EXERCISE REQUIREMENTS: What lines below hold the string "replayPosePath"? Copy them all.

STORED DATA:
--*--

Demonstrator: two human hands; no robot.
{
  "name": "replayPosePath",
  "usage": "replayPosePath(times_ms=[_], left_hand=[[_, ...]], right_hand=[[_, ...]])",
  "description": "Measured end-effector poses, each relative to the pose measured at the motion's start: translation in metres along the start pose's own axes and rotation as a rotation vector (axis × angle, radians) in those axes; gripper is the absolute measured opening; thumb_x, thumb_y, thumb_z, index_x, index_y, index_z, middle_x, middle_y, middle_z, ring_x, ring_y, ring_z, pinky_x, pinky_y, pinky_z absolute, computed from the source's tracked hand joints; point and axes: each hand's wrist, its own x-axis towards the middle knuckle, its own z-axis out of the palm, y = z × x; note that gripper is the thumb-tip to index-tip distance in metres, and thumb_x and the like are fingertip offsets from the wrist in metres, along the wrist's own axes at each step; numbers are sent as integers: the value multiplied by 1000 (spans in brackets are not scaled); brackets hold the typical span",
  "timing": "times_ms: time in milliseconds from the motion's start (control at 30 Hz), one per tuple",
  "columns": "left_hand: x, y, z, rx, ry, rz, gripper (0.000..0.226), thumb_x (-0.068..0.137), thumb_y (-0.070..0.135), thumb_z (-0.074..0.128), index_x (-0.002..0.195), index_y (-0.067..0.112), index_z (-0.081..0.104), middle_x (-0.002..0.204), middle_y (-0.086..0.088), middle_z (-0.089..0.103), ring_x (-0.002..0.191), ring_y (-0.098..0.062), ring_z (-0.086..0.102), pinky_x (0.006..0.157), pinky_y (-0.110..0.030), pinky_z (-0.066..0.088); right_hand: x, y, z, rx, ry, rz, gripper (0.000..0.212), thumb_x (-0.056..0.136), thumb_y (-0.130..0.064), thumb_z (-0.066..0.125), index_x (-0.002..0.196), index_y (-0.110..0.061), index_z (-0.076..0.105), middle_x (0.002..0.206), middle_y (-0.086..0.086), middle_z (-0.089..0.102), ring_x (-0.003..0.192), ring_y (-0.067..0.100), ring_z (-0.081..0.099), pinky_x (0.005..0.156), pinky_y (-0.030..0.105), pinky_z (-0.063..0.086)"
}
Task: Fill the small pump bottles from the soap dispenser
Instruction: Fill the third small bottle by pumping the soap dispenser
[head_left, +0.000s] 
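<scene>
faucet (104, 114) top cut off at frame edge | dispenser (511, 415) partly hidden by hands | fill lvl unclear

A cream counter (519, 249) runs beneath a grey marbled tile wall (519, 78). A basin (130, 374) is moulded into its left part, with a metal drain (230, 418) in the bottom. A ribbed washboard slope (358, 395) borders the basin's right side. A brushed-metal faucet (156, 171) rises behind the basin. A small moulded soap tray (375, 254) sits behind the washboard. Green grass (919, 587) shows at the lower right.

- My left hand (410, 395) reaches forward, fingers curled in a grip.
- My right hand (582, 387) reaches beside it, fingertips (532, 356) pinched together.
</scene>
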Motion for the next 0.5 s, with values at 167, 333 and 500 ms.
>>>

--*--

EXERCISE OUTPUT:
  "name": "replayPosePath",
  "usage": "replayPosePath(times_ms=[_], left_hand=[[_, ...]], right_hand=[[_, ...]])",

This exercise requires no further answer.